It's a funny thing about us Southerners. If a Yankee criticizes us, we haughtily disregard it, muttering over their ignorance.But on the occasion that a Yankee compliments us, we happily embrace it and declare that we have found an enlightened Yankee.
Such was the case with me when a reporter from a Yankee newspaper called to interview me on the fine art of flirtation.
"Why did you call me?" I asked.
"Because everyone knows that Southern women are the best flirts," she replied simply.
I loved enlightened Yankees. They are a joy to my soul.
That conversation led to an article that led me to writing a book about flirtation as practiced and patented by Southerners, especially our women. It is simply this: You can be a good storyteller without being a good flirt. But you cannot be a great flirt without being a terrific storyteller.
Storytelling is important to Southern people.
It is deep in the marrow of our bones, passed down from generations of Scotch, Irish and Scotch-Irish. At the start of the Civil War, around 75 percent of the South was Celtic. This is critical to understanding how a passionate penchant for storytelling was passed down through generations over the years.

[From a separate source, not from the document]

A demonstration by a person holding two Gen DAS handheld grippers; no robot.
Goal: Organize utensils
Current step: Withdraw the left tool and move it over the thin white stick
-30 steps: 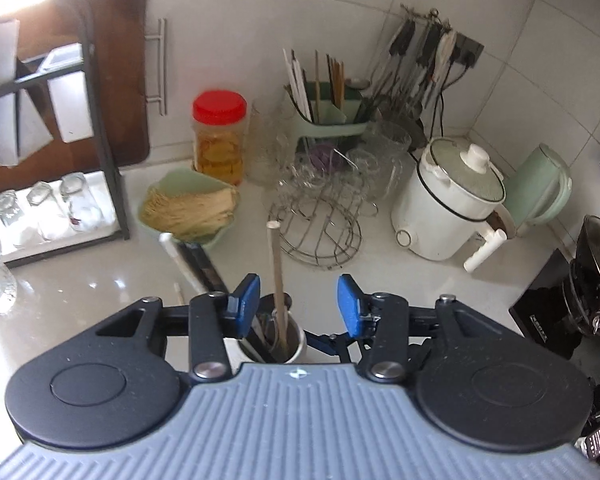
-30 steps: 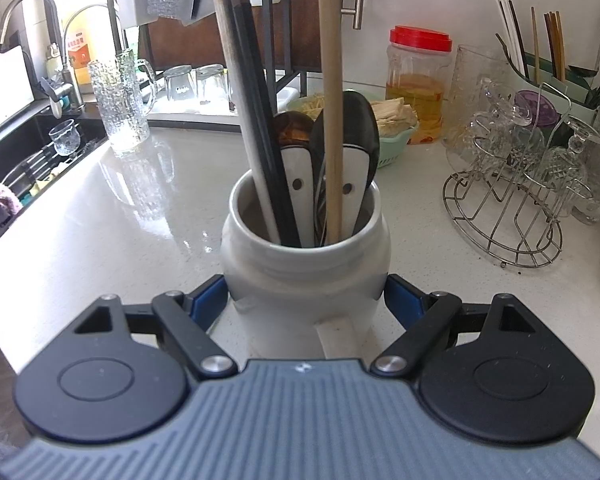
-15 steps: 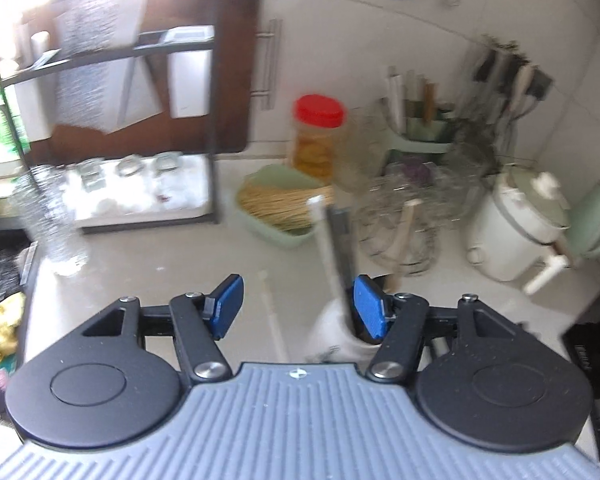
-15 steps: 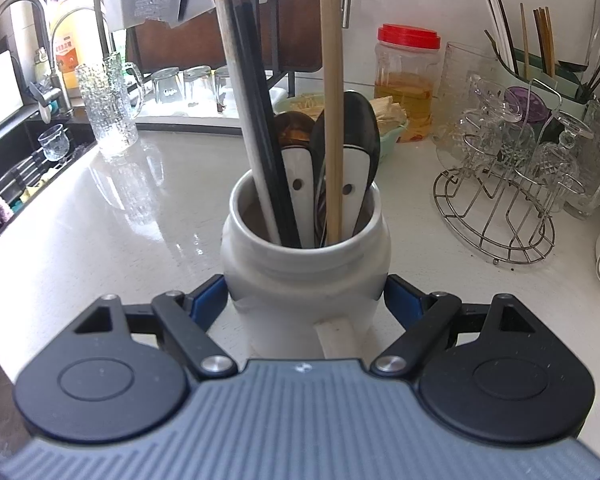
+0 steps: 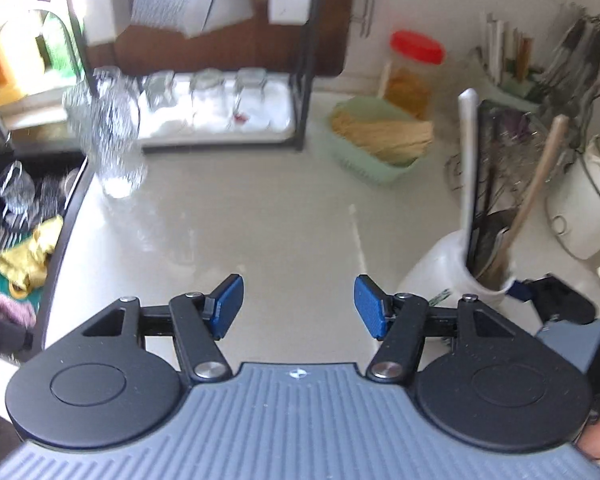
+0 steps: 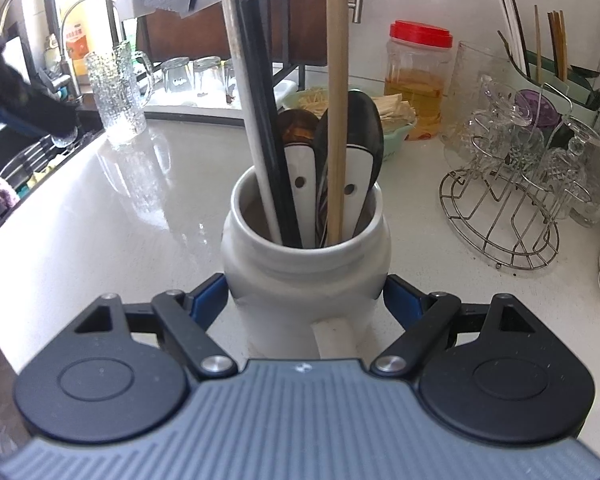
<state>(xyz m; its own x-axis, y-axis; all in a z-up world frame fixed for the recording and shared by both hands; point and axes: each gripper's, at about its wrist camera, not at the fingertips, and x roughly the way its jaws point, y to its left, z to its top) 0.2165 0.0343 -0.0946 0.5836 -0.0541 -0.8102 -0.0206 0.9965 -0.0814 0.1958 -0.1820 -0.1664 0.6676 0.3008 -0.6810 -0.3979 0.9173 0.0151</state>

When the poor Celts arrived in this country -- many of the Scotch-Irish were indentured slaves brought across the Atlantic and dumped unceremoniously around the Appalachian Trail in Pennsylvania -- they brought nothing. Nothing, that is, except three skills from their native land: whiskey-making, fiddle-playing and storytelling. My people, pure Scotch-Irish that they were, participated in all three.
Georgia-born writer Flannery O'Connor was once asked why Southerners wrote so much about freaks in their stories. "Because," she replied in her typical no-nonsense way, "We are still able to recognize them."

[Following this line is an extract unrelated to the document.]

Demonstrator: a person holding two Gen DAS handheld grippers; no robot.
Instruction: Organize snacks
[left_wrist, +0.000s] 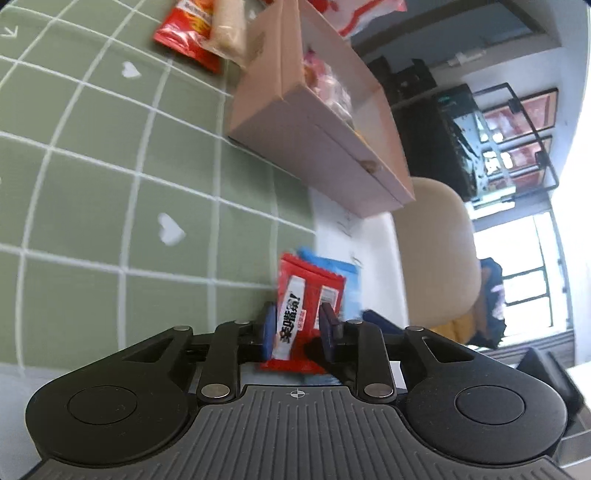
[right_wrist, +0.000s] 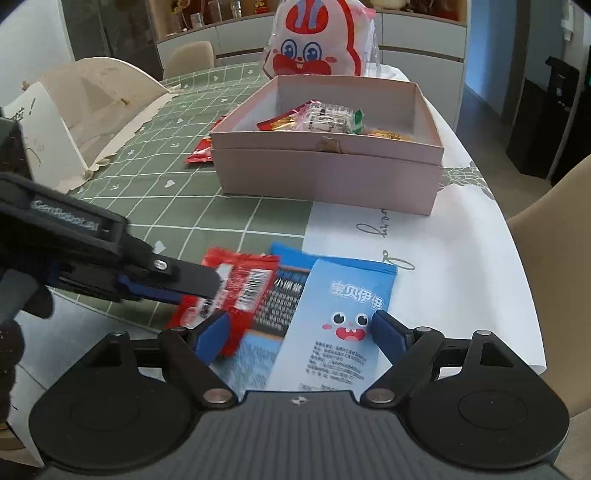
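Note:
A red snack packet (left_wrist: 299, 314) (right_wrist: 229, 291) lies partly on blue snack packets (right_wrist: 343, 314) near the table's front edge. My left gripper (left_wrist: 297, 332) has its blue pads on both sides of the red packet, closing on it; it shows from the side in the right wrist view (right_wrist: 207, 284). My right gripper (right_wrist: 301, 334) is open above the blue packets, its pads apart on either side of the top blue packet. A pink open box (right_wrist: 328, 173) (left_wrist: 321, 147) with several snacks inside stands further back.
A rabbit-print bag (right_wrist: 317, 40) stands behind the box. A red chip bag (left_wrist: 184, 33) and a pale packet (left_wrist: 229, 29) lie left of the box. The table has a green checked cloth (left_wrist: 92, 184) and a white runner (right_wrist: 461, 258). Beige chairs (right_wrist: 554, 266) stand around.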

It's the same with storytelling. To tell a good story, you must first be able to recognize a good story. The best storytellers find entertaining drama in ordinary events and common occurrences such as misplaced keys, misbehaving kids and misunderstood mothers-in-law.
To say the least, Southern women are dramatic. Our hair isn't the only thing we like big. We like our stories to be grand, infusing them with overwrought drama that includes lots of expressions and embellishments.
My friend, Miss Virgie, a former Mississippi belle, was telling the story of being evacuated from her hillside home in Carson City, Nevada during a raging wild fire that took out many homes in her neighborhood.
"The smoke was so thick that I couldn't see to drive out of my driveway. I was just feeling my way along. It was terrible," she moaned. "Then, when I got out of the driveway, I was so close to the flames that they licked my cheek and burned the tiny facial hairs away! I was charred!"
Her husband, Bill, who had been in the car in front of her, started chuckling. "Oh, it was not. You were not that close to the fire."
With a strong sense of urgency, she sat up straight, her blue eyes wide as platters. "Bill! I was, too! I am quite certain that I had at least second degree burns!"
Of course, Miss Virgie was doing what she does best when she tells a story -- she was embellishing. But it sure made for a dog-gone good story, much better than if she had not been "charred" and suffered "at least second degree burns."
That's the way a Southern woman flirts best. She tells stories and holds her audience captive in the palm of her sweet little hand.
Who cares if we embellish to make the story bigger? No one seems to care if we tease our hair to make it bigger.
And, as far as we Southern women are concerned, embellishing is just as important as teasing.